Material provided
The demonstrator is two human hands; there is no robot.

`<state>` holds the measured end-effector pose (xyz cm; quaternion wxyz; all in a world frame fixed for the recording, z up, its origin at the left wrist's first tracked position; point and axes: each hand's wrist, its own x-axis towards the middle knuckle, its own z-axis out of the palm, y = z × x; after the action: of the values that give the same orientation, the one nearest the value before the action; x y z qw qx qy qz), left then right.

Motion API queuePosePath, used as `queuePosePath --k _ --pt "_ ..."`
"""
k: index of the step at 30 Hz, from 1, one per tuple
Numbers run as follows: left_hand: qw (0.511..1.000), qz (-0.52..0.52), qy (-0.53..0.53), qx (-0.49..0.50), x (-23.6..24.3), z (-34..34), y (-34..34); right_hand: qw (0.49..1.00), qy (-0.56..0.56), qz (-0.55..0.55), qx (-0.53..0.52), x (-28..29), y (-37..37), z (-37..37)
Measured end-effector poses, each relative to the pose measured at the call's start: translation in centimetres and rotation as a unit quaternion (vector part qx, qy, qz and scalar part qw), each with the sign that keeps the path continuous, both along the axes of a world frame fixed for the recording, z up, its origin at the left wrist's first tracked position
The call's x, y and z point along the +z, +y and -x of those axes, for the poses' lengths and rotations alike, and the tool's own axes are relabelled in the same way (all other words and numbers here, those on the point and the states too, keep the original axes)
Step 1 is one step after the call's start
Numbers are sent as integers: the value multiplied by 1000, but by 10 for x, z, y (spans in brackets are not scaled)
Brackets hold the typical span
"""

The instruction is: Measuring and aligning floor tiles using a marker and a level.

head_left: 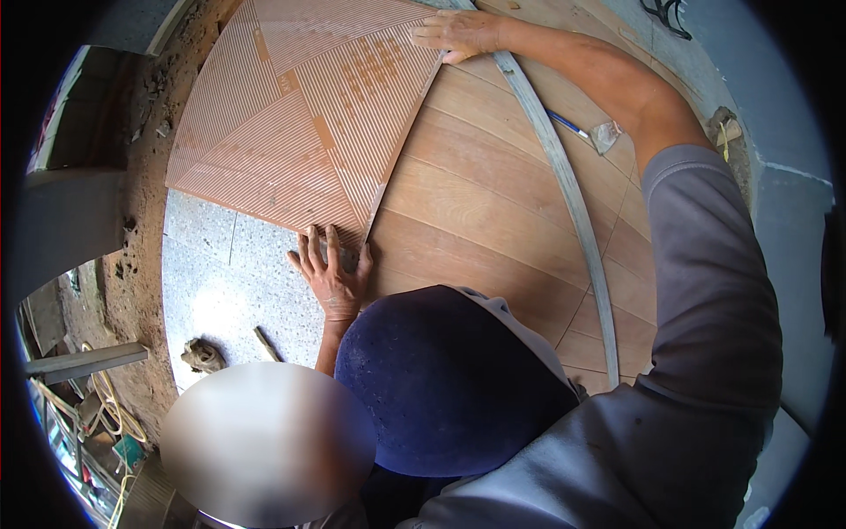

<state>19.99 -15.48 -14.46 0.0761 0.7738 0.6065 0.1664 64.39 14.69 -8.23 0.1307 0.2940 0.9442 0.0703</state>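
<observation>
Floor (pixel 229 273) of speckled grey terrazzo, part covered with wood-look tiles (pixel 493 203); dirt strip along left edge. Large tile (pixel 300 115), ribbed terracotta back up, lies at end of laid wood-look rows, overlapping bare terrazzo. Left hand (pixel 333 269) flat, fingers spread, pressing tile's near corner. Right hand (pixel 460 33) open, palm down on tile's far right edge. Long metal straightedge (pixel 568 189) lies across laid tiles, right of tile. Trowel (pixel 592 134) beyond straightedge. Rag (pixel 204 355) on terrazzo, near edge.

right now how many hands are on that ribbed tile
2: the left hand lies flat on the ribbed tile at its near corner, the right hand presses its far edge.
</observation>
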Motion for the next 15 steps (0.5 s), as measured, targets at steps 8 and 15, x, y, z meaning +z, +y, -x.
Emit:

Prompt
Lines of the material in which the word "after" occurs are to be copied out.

Exercise response
`<state>` holds the measured end-effector pose (xyz cm; quaternion wxyz; all in a world frame fixed for the recording, z up, its origin at the left wrist's first tracked position; point and axes: each hand's wrist, its own x-axis towards the middle knuckle, its own z-axis out of the palm, y = z × x; after the action: of the values that give the same orientation, the one nearest the value before the action; x y z qw qx qy qz), left then right.
Step 1 is one step after the call's start

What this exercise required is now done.